“So there it is. Religious documents that go back fifteen hundred years, an Aramaic scroll that made the British government go half out of its collective mind in the middle of the war, and a confession written on a parchment two thousand years ago that contains God only knows what. That vault’s caused more violence than I want to think about. If what my father says is true, those documents, that scroll—the parchment, most of all—could alter a large part of history.”

  Barbara leaned back in the chair, her brown eyes leveled at him. She watched him without replying for several moments. “That seems highly unlikely. Documents are unearthed every day. History doesn’t change,” she said simply.

  “Have you ever heard of something called the Filioque Clause?”

  “Certainly. It was incorporated in the Nicene Creed. It was the first issue that separated the Western and Eastern church. The debate went on for hundreds of years, and led to the Photian schism in … the ninth century. I think. Which in turn brought about the schism of 1054. The issue ultimately became papal infallibility.”

  “How the hell do you know that?”

  Barbara laughed. “It’s my field. Remember? At least the behavioral aspects.”

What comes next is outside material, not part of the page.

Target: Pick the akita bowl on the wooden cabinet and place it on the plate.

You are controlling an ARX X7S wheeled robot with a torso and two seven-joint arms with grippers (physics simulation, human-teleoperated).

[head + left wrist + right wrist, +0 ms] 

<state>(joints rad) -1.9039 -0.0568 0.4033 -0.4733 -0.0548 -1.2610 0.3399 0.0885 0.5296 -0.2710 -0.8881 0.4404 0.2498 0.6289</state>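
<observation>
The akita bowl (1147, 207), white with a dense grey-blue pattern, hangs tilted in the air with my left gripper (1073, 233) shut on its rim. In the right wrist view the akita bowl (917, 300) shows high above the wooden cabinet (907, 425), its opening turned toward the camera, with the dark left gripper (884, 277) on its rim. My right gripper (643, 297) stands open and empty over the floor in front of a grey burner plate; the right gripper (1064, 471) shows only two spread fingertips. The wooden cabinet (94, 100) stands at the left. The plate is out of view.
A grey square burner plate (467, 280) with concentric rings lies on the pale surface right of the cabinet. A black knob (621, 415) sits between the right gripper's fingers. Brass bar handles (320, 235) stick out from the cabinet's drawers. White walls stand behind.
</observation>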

  “You said the ninth century. My father said fifteen hundred years—” “Early Christian history is confusing, date-happy. From the first to the seventh centuries there were so many councils, so much seesawing back and forth, so much debate over this doctrine and that law, it’s nearly impossible to sort out. Do these documents concern the Filioque? Are they supposed to be the denials?”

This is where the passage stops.